* _TASK OBJECTIVE_
In the records that follow, find the line with "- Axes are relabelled"; from there, retype every line exactly through the line with "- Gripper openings", which also belongs to the answer.

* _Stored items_

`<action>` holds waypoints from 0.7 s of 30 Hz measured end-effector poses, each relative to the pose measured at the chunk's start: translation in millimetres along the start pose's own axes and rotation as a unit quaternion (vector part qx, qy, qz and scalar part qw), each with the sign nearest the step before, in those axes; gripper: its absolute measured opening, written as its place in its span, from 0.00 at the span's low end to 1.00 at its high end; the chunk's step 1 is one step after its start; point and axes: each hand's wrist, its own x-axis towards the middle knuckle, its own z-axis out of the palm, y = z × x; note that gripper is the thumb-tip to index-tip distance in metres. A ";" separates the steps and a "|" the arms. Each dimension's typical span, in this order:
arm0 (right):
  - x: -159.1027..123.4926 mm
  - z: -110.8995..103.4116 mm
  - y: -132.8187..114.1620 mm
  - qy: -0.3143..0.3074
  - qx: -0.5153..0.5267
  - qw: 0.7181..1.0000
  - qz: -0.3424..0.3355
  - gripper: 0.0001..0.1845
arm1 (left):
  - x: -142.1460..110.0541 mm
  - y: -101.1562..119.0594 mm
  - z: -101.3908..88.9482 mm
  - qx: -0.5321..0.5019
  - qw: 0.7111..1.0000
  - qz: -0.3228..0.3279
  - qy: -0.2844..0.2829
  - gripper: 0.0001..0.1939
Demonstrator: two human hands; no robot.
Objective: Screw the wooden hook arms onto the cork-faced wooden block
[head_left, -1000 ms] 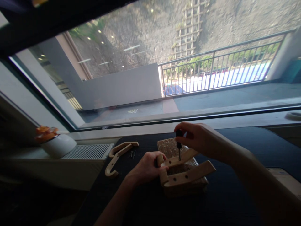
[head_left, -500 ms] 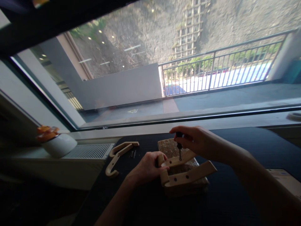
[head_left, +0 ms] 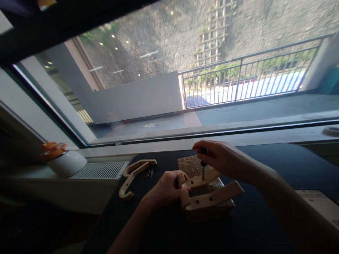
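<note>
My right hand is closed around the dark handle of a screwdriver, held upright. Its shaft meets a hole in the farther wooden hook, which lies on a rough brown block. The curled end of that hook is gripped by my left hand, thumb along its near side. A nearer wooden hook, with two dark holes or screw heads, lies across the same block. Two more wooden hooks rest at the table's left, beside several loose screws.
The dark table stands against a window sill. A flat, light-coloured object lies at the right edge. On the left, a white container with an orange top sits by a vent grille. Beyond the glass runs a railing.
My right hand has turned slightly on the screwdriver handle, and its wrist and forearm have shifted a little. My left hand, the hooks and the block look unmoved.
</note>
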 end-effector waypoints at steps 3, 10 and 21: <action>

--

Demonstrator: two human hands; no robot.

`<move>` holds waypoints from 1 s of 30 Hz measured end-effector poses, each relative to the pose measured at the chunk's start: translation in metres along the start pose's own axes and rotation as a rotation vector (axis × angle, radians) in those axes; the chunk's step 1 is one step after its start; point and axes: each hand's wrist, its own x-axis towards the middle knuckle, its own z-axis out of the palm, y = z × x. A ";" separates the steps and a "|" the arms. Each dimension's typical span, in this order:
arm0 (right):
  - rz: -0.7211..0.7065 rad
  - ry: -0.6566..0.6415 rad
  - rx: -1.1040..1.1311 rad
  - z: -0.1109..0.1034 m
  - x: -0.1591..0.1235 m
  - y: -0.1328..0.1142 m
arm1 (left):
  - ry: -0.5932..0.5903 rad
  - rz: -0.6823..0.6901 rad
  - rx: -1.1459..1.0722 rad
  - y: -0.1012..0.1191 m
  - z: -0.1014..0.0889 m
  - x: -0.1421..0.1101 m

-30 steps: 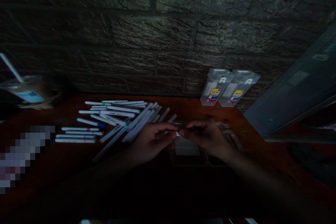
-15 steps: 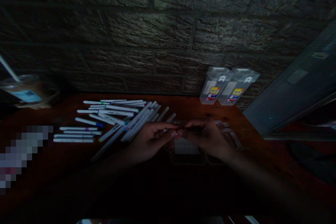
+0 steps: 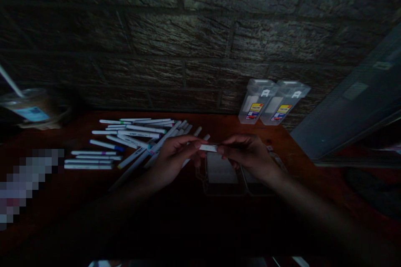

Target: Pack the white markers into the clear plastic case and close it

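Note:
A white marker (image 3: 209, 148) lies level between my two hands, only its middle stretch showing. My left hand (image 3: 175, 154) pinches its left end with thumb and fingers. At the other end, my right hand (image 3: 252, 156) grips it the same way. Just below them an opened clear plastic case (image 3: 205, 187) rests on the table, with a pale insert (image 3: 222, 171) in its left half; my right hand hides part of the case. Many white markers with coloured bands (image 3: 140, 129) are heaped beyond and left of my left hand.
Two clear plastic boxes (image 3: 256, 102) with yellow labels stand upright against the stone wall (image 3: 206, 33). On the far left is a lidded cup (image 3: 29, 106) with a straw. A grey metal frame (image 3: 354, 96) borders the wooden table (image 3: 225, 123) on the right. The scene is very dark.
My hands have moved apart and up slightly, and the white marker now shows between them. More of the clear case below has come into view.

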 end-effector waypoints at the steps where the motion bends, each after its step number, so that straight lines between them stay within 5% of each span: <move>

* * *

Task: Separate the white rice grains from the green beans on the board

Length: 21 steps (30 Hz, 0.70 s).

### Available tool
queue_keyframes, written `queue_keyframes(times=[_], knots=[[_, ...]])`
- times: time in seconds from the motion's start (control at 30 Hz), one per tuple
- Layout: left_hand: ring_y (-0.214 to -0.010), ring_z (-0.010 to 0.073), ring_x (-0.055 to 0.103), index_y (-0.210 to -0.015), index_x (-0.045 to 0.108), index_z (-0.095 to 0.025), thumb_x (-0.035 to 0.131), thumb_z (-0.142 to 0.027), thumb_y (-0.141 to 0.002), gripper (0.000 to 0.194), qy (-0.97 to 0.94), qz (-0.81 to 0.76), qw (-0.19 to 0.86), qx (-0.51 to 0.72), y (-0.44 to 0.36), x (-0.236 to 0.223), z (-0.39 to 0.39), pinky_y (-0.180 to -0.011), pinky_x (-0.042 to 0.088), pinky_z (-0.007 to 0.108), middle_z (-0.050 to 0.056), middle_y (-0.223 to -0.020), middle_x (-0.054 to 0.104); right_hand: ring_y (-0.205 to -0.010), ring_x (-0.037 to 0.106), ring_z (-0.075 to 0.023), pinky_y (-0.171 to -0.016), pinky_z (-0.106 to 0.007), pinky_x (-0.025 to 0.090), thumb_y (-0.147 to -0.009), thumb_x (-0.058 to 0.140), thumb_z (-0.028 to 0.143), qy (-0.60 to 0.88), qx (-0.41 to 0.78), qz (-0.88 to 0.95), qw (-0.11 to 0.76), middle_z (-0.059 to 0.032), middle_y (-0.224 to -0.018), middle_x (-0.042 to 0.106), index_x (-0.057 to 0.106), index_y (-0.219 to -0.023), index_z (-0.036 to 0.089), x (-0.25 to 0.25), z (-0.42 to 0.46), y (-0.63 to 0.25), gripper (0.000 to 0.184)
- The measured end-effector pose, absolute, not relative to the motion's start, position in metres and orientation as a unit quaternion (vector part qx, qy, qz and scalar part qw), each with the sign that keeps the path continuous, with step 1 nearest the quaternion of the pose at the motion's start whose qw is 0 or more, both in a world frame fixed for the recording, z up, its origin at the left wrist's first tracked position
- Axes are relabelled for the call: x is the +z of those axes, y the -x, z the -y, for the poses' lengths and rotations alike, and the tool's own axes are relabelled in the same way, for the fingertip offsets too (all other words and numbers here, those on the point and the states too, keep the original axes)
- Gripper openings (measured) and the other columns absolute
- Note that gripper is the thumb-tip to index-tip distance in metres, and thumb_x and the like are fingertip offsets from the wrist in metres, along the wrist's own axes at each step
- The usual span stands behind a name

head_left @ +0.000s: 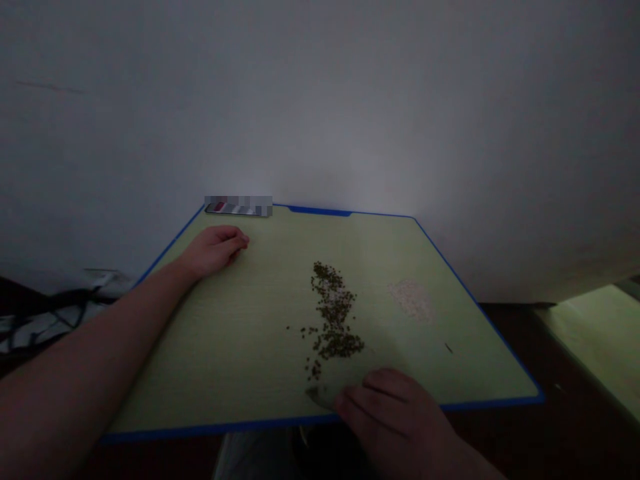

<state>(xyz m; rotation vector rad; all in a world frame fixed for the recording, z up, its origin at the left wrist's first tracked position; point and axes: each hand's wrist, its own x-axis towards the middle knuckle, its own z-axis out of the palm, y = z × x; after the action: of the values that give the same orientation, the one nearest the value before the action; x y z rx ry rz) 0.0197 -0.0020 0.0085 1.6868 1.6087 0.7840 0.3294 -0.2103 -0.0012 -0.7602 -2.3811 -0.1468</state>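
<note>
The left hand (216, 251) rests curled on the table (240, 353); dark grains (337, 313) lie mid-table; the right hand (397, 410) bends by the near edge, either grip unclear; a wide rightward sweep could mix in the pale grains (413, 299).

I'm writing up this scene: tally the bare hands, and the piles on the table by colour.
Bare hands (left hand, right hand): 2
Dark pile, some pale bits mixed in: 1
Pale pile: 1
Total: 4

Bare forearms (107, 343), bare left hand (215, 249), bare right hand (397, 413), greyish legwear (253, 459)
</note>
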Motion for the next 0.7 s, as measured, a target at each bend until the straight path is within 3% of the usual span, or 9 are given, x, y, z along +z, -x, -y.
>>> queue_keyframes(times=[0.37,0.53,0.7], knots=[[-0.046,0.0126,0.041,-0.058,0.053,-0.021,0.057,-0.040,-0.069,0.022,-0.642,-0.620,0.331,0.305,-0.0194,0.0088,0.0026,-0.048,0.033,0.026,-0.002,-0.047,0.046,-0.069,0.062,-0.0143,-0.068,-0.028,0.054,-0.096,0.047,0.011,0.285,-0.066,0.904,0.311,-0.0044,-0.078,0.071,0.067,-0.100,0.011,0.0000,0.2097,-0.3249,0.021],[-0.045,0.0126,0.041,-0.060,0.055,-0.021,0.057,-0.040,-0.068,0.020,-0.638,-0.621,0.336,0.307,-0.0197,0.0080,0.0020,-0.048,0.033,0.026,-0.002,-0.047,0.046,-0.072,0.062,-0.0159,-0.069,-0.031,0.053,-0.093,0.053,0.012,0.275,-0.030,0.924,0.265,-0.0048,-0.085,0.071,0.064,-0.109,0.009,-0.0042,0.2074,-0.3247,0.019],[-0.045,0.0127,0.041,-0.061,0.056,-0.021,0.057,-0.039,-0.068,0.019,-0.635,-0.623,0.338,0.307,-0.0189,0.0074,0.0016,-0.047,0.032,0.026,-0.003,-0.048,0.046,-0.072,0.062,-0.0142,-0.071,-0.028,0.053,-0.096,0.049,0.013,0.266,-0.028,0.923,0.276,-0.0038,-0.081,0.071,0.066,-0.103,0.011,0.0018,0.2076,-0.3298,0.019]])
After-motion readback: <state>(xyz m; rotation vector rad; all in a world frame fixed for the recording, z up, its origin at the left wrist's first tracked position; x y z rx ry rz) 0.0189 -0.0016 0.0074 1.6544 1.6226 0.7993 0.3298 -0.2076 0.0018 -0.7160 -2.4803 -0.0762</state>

* _TASK RESULT_
- Axes are relabelled for the call: x is the +z of those axes, y the -x, z the -y, for the poses' lengths and rotations alike, and the tool's own axes are relabelled in the same way, for the fingertip offsets too (all other words and numbers here, those on the point and the states too, keep the original axes)
- Gripper openings (measured) and the other columns absolute

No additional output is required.